The primary federal resources for student loan borrowers include Federal Student Aid at studentaid.gov, which provides account information, applications, and program details. The FSA Ombudsman at studentaid.gov/feedback-ombudsman helps resolve disputes. The CFPB's student loan tools at consumerfinance.gov/consumer-tools/student-loans provide educational resources and complaint filing.

Advocacy organizations

Several nonprofit organizations advocate for student loan borrowers and provide valuable resources. The Student Borrower Protection Center at protectborrowers.org conducts research, advocacy, and sometimes direct borrower assistance. The National Consumer Law Center at nclc.org provides legal resources and expertise. The Student Debt Crisis Center at studentdebtcrisis.org offers advocacy and borrower support. The American Federation of Teachers at aft.org provides resources specifically for educators.

Legal assistance

For legal help with student loan issues, Student Loan Borrowers Assistance at studentloanborrowerassistance.org provides guidance and resources. The Project on Predatory Student Lending at ppsl.org focuses on borrowers harmed by for-profit colleges and predatory lending. Legal Services Corporation at lsc.gov can connect you with free legal aid if you qualify based on income.

Timeline: key events in student loan servicer accountability

2007-2016: the foundation of failure

The roots of the student loan servicing crisis stretch back decades. In 2007, Congress created the Public Service Loan Forgiveness program, promising debt cancellation for borrowers who made 120 qualifying payments while working in public service. The program's complexity—requiring specific loan types, specific repayment plans, and specific employers—created ample opportunity for servicer misconduct.

In 2010, the Department of Education contracted with private servicers including Navient (then part of Sallie Mae) to manage the federal student loan portfolio. These servicers were paid per borrower per month regardless of service quality, creating the perverse incentives that would fuel a decade of abuse.

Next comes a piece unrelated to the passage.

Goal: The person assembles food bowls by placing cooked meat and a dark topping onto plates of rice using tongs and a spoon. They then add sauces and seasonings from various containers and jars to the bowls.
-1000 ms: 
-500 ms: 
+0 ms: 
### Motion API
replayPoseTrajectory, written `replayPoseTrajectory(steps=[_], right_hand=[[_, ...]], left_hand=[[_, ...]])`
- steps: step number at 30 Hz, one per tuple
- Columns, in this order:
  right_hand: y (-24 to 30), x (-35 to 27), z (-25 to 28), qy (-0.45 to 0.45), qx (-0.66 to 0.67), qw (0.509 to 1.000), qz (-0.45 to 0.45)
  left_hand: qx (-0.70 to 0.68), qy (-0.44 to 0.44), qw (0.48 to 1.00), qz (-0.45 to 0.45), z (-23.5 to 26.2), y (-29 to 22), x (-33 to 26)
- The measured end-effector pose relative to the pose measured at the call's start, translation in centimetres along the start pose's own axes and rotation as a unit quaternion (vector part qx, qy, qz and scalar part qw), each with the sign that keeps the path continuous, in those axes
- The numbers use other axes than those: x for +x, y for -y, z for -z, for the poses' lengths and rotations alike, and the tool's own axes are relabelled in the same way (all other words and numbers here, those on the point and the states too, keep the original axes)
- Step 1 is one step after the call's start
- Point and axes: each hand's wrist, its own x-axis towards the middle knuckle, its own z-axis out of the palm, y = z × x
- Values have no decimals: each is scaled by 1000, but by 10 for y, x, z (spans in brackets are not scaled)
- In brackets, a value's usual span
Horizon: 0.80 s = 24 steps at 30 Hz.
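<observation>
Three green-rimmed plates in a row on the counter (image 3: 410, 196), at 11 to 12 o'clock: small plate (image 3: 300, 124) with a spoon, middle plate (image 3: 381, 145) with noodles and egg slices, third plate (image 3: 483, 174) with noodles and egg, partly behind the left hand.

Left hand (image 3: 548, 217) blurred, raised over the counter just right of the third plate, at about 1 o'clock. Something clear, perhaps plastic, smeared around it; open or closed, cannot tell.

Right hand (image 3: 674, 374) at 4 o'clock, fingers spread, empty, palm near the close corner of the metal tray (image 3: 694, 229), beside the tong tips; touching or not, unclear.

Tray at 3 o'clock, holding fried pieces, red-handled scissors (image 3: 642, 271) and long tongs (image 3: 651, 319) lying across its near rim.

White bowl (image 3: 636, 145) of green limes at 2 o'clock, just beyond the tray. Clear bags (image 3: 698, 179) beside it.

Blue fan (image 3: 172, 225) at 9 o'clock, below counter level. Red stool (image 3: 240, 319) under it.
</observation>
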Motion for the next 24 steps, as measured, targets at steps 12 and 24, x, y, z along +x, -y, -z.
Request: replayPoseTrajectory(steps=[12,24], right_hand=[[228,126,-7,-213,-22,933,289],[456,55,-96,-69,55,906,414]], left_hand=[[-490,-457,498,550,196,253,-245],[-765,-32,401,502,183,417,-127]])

By 2014, Navient had spun off from Sallie Mae and become the nation's largest student loan servicer, managing $300 billion in loans for 12 million borrowers. Internal practices steering borrowers toward forbearance were well established but not yet publicly exposed.

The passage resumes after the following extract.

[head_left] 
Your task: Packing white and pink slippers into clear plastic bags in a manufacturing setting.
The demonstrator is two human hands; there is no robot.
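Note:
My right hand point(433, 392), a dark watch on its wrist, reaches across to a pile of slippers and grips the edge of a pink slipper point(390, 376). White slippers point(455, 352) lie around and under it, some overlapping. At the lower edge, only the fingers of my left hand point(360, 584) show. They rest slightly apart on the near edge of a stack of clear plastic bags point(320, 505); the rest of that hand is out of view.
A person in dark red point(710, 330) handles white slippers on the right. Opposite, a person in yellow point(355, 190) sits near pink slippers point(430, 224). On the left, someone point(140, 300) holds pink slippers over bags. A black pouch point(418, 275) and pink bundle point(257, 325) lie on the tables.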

2017-2018: enforcement begins

The year 2017 marked a turning point. The first borrowers became eligible for PSLF forgiveness—and the rejection rate exceeded 99 percent. Thousands of public servants who believed they had fulfilled the program's requirements discovered their payments didn't count because servicers had given them incorrect information.

In January 2017, the CFPB filed suit against Navient, alleging the company had systematically harmed borrowers through forbearance steering, PSLF misinformation, and processing failures. The lawsuit would take seven years to resolve.

State attorneys general also began investigating. Illinois, Pennsylvania, Washington, California, and Mississippi filed their own lawsuits against Navient, beginning the state enforcement effort that would culminate in the $1.85 billion settlement.

2019-2021: pandemic pause and investigation

The COVID-19 pandemic brought an unexpected pause to student loan payments beginning in March 2020. For nearly three years, federal student loan borrowers paid nothing as interest rates were set to zero. The pause provided temporary relief but delayed accountability for servicer misconduct.

Behind the scenes, state attorneys general continued building their case against Navient. By 2021, 39 states had joined the investigation, examining evidence of predatory lending to for-profit college students and systematic borrower harm.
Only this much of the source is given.